一路上,我熱的快變成了熱狗,但由於這陳文錦這死丫頭片子她就偏偏坐上了我的卡車,讓我無奈加迫不得已,和她一共與這該死的天氣做著鬥爭。
我時不時的都會偷瞄她一眼,我那個高興,心想你陳文錦也有今天,看著她滿頭大汗,和被汗水浸濕的衣領,心中更是樂開了花,暗道:“你這是活該啊,你說說,那麽多車你非得做我車裡,這孤男寡女,共處一車,多尷尬啊”

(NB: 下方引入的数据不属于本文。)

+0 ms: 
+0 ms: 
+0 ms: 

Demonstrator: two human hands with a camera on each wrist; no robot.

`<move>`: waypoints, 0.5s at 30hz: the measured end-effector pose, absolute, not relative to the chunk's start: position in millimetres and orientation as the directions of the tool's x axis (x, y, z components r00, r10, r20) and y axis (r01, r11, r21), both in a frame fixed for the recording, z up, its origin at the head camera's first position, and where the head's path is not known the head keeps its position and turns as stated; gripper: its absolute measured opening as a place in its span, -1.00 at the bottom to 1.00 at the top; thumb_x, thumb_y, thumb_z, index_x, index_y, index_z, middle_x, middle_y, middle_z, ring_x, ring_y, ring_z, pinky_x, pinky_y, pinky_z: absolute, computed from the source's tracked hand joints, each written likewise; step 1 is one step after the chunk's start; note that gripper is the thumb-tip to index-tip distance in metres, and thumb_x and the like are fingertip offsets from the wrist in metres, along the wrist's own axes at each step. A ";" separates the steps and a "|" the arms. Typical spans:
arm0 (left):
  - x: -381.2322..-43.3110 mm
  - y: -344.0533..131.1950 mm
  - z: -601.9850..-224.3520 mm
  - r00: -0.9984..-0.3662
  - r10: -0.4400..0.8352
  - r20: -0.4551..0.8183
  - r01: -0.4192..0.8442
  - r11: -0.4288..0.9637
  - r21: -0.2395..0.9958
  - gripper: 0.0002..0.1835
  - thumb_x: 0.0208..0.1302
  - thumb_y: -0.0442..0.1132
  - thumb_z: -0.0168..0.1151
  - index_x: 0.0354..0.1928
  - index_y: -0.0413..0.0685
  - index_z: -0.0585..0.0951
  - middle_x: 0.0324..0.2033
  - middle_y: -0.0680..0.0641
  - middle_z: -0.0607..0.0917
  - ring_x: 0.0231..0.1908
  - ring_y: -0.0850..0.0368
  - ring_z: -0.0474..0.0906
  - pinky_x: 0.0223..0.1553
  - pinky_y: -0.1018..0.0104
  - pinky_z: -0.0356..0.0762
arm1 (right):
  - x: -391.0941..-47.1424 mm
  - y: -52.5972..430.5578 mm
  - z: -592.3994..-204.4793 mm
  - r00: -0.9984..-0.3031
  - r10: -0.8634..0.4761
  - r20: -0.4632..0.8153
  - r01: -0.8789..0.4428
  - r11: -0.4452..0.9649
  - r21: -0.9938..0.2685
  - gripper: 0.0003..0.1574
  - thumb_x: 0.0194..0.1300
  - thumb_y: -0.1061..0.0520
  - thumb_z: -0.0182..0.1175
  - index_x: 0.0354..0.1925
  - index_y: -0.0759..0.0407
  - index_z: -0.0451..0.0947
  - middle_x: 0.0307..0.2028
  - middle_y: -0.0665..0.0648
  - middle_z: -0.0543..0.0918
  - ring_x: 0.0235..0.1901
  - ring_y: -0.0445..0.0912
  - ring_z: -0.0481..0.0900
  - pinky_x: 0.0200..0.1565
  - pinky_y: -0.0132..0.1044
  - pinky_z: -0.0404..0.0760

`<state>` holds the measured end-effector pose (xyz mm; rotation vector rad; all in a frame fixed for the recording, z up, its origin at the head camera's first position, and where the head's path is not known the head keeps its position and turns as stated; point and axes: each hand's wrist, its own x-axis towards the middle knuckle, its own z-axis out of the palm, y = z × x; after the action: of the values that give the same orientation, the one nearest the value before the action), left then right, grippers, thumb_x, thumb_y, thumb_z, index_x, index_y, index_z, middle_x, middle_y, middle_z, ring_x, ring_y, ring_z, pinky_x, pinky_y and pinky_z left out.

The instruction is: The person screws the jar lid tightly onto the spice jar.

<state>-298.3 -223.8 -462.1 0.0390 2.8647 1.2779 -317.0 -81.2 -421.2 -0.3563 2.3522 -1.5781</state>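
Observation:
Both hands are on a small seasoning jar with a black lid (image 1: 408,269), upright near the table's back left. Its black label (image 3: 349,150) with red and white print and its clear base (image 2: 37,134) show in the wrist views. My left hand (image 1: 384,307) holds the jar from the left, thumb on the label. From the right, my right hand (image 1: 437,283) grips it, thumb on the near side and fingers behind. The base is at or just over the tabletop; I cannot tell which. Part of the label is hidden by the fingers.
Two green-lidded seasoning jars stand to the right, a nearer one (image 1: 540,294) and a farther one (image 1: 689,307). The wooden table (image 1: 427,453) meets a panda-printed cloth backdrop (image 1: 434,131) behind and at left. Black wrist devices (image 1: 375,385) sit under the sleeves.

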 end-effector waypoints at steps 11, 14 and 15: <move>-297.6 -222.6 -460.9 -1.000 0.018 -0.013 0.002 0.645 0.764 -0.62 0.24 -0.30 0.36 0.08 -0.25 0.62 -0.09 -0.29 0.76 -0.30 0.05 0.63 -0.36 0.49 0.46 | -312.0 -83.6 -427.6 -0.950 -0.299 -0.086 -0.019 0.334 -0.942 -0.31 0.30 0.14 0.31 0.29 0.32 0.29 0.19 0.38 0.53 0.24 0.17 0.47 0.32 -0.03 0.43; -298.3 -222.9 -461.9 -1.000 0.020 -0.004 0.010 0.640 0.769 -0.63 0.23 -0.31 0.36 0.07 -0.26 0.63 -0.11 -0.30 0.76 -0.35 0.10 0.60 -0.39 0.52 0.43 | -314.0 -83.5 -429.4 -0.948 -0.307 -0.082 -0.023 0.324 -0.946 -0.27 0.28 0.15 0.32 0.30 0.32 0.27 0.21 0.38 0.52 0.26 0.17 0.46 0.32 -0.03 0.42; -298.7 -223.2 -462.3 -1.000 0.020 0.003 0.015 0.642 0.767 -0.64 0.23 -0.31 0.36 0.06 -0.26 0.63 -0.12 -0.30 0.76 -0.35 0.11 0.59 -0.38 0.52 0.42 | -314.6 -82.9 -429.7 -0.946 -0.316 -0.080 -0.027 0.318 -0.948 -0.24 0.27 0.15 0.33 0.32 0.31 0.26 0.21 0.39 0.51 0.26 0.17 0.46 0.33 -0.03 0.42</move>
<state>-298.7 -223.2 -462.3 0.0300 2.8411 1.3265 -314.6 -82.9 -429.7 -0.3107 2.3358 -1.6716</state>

想到了這裡,我趁她不注意,用手扯了扯已經澇蛤蟆的褲襠,心中不由來的就想歪了。
我又偷瞄了幾眼陳文錦,尤其是在她的胸部和大腿根多瞄了好幾眼,心中有心狐疑和佩服,這女人真抗熱。
陳文錦眼神中閃過一道怒意,一忍再忍,忍無可忍終於伸出一隻纖纖玉手,狠狠地掐了一把我的胳膊,牙齒嘎嘣作響的一字一頓道:“王紅兵,別以為我不知道你在想些什麽,我可是告訴你,我也是退伍兵,而且還是全師比舞大賽上的冠軍,你要是不想英年早逝,就目視前方,好好的開你的車!”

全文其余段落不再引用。